*Dataset:*

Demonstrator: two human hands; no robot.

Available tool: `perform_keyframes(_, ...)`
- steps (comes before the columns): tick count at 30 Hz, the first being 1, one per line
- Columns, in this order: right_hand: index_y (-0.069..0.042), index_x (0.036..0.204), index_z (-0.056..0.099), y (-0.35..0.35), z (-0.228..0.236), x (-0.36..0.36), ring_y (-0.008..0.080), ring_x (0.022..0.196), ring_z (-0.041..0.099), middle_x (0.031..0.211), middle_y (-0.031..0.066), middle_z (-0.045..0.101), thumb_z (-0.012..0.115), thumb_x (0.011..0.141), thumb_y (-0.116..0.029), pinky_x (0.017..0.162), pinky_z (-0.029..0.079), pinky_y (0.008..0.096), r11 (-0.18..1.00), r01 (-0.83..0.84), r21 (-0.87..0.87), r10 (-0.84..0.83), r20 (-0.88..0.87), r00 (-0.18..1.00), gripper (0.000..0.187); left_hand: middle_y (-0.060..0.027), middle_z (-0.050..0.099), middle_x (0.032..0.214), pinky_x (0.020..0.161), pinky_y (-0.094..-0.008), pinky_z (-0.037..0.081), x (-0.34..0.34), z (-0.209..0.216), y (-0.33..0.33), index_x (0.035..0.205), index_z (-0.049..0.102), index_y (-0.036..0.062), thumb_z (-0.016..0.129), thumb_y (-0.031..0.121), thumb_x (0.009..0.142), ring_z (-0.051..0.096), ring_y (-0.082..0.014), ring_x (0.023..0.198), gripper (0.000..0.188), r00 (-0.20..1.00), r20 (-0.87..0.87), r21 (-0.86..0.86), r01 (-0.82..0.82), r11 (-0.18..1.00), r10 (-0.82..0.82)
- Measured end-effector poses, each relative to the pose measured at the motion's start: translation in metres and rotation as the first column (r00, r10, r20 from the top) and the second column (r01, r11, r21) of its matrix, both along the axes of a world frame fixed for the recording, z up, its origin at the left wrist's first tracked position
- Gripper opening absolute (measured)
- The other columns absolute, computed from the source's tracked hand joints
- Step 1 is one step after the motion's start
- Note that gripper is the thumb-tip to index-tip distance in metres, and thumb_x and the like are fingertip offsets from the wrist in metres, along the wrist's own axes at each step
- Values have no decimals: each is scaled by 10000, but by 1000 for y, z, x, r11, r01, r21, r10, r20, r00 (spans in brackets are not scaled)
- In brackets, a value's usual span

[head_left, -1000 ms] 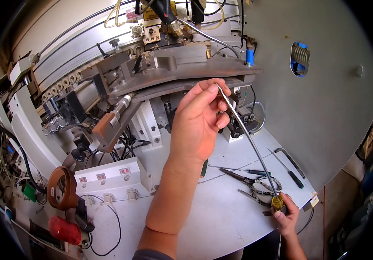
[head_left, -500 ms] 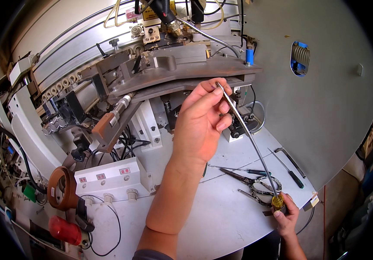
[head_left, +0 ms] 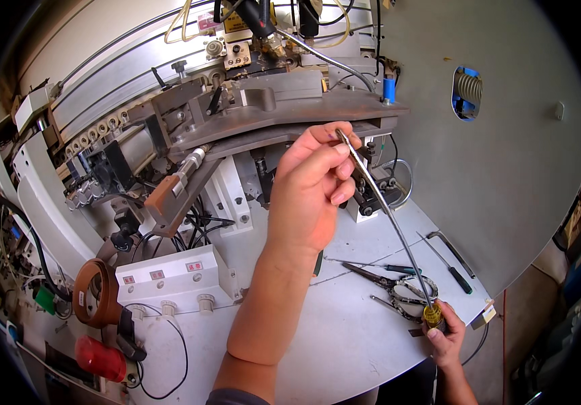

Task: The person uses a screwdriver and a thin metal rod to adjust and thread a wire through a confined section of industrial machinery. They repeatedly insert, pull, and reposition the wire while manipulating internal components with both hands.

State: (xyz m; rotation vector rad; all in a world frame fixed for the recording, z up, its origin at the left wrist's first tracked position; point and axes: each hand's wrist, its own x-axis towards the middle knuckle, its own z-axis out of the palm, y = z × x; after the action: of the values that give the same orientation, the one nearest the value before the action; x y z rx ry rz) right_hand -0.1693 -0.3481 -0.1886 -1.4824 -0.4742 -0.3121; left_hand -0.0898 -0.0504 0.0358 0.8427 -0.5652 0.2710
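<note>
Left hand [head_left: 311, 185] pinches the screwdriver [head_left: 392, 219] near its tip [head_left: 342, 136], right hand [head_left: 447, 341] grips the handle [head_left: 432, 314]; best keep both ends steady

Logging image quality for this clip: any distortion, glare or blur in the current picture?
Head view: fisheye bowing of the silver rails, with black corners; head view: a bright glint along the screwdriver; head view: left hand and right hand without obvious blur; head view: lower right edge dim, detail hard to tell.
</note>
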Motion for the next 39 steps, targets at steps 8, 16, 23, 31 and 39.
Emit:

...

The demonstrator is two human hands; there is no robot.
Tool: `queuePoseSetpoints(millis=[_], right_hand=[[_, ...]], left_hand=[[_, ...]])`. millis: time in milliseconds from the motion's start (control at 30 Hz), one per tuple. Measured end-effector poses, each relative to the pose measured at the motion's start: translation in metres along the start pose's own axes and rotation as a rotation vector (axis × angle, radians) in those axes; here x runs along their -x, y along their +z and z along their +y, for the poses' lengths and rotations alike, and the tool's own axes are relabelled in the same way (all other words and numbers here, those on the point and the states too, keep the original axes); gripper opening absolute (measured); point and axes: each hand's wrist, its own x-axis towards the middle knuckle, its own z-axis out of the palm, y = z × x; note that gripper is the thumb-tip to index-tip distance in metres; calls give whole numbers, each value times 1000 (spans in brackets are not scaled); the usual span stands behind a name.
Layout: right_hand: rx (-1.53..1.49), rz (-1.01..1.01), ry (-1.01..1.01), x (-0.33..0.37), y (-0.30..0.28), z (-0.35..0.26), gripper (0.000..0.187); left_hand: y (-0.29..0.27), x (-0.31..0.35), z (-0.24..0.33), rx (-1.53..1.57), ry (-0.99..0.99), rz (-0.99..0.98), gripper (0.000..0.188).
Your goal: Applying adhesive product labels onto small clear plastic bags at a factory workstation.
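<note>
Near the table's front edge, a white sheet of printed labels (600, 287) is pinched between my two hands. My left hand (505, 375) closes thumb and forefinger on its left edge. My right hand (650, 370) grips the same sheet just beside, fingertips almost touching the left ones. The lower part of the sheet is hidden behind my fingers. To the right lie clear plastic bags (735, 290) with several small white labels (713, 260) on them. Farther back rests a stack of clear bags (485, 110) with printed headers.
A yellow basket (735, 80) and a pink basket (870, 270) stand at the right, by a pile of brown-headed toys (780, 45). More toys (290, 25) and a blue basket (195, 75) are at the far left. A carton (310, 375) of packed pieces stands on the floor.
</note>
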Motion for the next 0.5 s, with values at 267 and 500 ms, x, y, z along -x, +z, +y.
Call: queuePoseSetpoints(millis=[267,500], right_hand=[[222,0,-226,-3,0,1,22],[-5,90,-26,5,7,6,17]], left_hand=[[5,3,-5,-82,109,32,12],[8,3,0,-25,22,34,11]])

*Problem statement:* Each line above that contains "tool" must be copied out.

*Answer below:*
Available tool: `perform_keyframes(_, ...)`
Tool: `queuePoseSetpoints(millis=[_], right_hand=[[_, ...]], left_hand=[[_, ...]])`. millis: time in milliseconds from the motion's start (control at 30 Hz), one per tuple. Measured end-effector poses, each relative to the pose measured at the motion's start: translation in metres along the start pose's own axes and rotation as a rotation vector (axis × angle, radians) in those axes; here x runs along their -x, y along their +z and z along their +y, for the poses' lengths and rotations alike, and the tool's own axes are relabelled in the same way (all other words and numbers here, those on the point and the states too, keep the original axes); gripper opening absolute (measured); point and axes: each hand's wrist, its own x-axis towards the middle knuckle, its own z-axis out of the palm, y = z × x; note that gripper is the thumb-tip to index-tip distance in metres; calls give whole numbers, each value times 1000 (spans in brackets are not scaled); the usual span stands behind a name.

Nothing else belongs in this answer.